I do this--I leave the rpi up and plugged directly into the router all the time (since it's the cheapest to run) and just ssh into it, then bounce from it to the others--it never needs much attention.

It's also possible to VNC/RDP a GUI over an ssh pipe, kinda fun, or forward a port that lets you browse to a server on your desktop computer while keeping it private.

The reason I added this answer is go give you some suggestions.

1) Use a different port than 22. You can leave it 22 on the PI, but change the incoming port on your router to something over 10,000... Otherwise you'll get dozens to hundreds of attacks a day--and once you're known to be running an SSH host the second an exploit is found, you're owned.

2) Use certificates instead of username/password--completely disable username/password login.

3) If your ip address can change, use a dyndns type service to get yourself a DNS hosthame (I use noip, it's free and they support a Linux client to update your ip address--I think you can just apt-get it on the pi now). There are still a few other companies that offer this for free.

4) Keep your pi (or whatever you ssh into) up to date (sudo apt-get update). I believe ssh is pretty well vetted by now, but I also believed that of https...


Was doubting whether this would fit better as a comment rather than an answer, but I'll post it here anyway.

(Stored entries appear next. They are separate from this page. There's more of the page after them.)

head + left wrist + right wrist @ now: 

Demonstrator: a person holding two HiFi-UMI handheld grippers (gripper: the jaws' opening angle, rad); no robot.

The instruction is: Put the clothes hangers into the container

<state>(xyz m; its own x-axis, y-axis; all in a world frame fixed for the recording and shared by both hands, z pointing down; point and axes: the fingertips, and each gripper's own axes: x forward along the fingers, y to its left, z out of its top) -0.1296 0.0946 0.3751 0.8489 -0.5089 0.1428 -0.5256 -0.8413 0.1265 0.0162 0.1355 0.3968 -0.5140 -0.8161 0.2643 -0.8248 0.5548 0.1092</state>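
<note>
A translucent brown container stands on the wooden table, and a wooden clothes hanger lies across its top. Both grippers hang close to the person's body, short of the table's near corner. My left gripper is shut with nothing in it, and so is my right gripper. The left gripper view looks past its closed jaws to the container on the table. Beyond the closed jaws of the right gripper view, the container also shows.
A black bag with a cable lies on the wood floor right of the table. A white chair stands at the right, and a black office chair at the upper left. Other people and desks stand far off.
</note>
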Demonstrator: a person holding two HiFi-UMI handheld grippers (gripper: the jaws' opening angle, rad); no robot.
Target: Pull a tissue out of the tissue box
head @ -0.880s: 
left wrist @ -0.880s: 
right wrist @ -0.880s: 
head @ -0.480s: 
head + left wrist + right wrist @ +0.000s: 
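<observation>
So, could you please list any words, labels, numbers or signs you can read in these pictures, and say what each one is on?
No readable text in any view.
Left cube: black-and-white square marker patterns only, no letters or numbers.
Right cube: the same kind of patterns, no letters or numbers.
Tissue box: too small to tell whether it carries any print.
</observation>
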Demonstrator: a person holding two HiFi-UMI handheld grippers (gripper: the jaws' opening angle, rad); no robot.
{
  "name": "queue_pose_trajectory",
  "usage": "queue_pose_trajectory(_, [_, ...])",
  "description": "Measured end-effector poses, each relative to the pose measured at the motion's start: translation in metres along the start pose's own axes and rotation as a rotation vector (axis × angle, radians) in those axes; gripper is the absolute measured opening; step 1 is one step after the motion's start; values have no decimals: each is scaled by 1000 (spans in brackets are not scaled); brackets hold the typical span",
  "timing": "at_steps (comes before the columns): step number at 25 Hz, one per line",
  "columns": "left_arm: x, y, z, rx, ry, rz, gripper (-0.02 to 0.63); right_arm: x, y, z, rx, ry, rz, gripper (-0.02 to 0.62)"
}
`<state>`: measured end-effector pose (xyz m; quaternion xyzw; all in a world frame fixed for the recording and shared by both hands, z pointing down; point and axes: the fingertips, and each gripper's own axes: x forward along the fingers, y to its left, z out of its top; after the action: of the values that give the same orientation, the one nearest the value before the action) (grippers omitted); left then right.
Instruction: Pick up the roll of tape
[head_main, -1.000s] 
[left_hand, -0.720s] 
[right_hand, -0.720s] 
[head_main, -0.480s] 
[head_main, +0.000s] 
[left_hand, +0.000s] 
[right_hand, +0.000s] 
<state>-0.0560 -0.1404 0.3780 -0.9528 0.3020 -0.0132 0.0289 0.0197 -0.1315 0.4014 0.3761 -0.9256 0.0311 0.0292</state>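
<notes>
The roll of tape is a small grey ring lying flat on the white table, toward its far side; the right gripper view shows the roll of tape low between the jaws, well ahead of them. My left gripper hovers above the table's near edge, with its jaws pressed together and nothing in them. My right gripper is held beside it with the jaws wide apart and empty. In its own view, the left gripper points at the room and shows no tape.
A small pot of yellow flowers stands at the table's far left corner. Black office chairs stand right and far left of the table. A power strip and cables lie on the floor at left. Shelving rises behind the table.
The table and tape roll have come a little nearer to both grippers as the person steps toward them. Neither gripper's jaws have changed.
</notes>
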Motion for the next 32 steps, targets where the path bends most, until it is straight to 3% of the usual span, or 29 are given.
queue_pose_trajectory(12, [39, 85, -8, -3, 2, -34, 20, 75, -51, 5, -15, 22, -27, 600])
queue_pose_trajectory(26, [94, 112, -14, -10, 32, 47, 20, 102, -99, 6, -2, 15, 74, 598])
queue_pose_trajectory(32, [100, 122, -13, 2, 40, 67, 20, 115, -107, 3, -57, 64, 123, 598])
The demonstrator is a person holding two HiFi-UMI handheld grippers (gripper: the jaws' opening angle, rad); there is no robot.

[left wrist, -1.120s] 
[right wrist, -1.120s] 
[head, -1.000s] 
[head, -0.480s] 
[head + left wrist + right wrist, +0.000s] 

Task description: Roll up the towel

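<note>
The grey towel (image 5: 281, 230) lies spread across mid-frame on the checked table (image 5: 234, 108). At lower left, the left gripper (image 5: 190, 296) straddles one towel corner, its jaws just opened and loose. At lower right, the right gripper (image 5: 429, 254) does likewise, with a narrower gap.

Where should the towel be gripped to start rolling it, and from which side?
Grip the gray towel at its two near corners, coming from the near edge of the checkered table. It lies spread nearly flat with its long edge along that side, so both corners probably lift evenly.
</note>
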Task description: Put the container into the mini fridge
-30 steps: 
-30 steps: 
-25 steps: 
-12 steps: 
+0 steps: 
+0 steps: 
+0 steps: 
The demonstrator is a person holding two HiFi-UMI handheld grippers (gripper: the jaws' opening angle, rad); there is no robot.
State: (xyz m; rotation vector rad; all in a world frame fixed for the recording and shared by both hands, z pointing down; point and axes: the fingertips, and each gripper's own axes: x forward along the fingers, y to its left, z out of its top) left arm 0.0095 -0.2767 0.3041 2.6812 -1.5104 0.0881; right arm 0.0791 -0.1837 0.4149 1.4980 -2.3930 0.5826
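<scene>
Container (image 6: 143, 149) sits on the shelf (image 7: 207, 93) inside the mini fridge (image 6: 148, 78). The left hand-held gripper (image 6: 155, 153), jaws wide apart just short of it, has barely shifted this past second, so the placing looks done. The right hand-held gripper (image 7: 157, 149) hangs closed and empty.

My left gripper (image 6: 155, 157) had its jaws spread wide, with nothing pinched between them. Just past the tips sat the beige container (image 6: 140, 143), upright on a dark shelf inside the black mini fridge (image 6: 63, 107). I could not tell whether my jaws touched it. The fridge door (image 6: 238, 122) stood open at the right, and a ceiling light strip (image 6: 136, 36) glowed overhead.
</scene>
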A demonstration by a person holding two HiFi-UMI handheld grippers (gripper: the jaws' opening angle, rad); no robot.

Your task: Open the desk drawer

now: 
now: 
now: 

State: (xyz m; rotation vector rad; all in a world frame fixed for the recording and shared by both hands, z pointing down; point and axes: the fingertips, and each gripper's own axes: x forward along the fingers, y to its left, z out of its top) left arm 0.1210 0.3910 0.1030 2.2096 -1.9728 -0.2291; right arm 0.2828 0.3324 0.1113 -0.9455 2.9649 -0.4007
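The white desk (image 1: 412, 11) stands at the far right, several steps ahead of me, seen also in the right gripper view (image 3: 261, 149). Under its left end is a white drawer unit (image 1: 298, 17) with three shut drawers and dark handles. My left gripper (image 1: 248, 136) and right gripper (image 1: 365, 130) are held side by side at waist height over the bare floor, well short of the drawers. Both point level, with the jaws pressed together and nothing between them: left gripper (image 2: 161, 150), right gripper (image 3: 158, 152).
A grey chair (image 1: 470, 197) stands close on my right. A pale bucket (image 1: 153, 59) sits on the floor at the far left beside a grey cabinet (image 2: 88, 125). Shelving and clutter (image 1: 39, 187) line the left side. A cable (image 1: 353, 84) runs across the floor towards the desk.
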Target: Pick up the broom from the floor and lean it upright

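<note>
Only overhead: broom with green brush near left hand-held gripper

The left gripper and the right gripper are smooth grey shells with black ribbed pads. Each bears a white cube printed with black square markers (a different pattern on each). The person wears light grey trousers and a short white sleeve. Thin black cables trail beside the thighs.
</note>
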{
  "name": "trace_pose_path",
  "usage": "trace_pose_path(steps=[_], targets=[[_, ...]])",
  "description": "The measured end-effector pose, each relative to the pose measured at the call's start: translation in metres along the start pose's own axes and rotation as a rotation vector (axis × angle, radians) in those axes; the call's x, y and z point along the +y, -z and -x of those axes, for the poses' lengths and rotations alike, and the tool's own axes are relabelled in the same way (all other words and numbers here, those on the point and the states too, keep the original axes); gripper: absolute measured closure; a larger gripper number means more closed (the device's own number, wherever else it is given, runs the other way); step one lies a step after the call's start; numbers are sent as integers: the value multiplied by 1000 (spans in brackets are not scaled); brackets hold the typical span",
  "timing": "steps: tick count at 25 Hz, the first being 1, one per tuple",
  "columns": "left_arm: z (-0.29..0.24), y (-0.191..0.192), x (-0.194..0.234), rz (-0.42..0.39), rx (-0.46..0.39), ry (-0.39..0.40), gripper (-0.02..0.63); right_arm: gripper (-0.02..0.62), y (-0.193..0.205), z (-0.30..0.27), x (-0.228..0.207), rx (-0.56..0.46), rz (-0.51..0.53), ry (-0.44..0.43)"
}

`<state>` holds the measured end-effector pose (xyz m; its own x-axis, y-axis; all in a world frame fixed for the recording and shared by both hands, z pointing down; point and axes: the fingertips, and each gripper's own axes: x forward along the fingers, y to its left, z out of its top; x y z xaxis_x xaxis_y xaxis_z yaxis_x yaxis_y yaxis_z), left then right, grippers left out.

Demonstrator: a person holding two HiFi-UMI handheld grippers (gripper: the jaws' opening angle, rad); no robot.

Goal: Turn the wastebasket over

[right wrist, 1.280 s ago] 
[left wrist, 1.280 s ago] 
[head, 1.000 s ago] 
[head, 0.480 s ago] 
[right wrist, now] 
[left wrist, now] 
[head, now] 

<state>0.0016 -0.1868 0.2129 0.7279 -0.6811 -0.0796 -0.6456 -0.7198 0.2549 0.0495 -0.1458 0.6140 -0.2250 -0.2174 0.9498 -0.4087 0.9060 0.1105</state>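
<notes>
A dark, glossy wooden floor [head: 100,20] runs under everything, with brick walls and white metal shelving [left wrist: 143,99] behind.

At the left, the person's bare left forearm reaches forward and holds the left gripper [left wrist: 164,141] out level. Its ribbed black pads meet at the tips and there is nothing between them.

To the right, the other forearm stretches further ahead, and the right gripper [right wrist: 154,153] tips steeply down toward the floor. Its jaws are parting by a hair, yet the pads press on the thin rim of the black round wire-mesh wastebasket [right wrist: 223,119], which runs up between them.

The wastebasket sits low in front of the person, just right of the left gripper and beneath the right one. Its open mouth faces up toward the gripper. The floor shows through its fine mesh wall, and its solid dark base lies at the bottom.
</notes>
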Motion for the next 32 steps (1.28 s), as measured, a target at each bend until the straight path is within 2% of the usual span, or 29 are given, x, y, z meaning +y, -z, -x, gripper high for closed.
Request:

Some things you should think about before doing this:

  1. You'll open up your systems to the internet, so you'd better make sure they're well-patched and your security configuration is hardened (e.g. don't allow root login and use pubkeys instead of passwords).
  2. Your public IP (see whatismyip.com) can change, depending on your ISP it could change daily or almost never. This means that you'll have to find a way of figuring out your public IP. You could visit whatismyip.com from your home network daily, create some app, or use Dynamic DNS (DynDNS) to map your changing public IP to a static domain name.
  3. If you want to use IPv6 to bypass all the hassle related to IPv4 and NATing, you'll need your devices, router, ISP, ... to talk IPv6 as well. There are some services that can help you when your ISP doesn't support IPv6, but your devices and router will have to talk it anyway.
  4. The more ports and devices you open to the internet, the bigger your attack area becomes. I would suggest using a jump-box in your network, and only allowing SSH access to that device from the internet. The jump-box would basically be one very hardened system that you port-forward over your router to the internet. Once connected to that box, you'll be able to SSH to your internal network through it. The jump-box could basically be another Raspberry Pi. I would suggest using a dedicated device, to be able to harden it as much as possible (amongst others by running as few services as possible).
  5. (4a) Instead of having a jump-box you SSH into, you could also set up a VPN-server which allows you to browse your home network from your device at school (if outbound VPN connections are allowed).